= Gabriel Smith (d.1743) =

Gabriel Smith (1655–1743) was a clockmaker based in Barthomley and Nantwich.

==Life==
He was born on 4 April 1655 in Audley, Staffordshire, the son of Humphrey Smith/Smithe (1619–1699)

He married Ann Whittingham (1655–1738) on 3 June 1682 in Barthomley and they had the following children
- Gabriel Smith (24 December 1685–1708)
- Abraham Smith (b. 15 May 1865)
- Joseph Smith (b. ca. 1688)
- Samuel Smith (2 June 1688 - 20 June 1688)
- Ann Smith (b. 20 March 1696)

He took John Yeomans as an apprentice in 1714 and John Penlington as another in 1717, and his son Joseph followed him into the business, eventually leaving Nantwich and setting up business in Chester.

Around 1721 Gabriel Smith moved his family to Nantwich where he was also described as a bellfounder, carpenter and millwright.

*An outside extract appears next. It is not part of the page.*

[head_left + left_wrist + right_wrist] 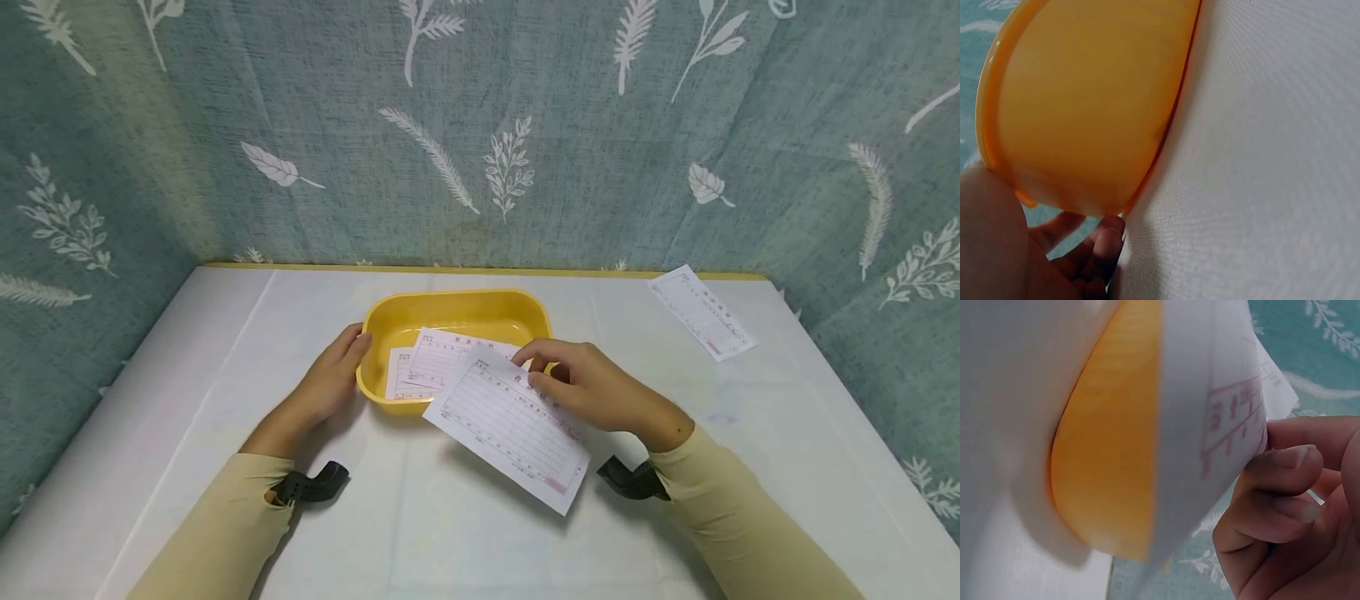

He manufactured several turret clocks for churches in Cheshire, and also manufactured lantern, bracket and 30 hour clocks which still come up for auction. The Nantwich Museum has some examples of his work.

He died on 30 April 1743 in Nantwich, Cheshire and was buried on 3 May 1743 in St Bertoline's Church, Barthomley.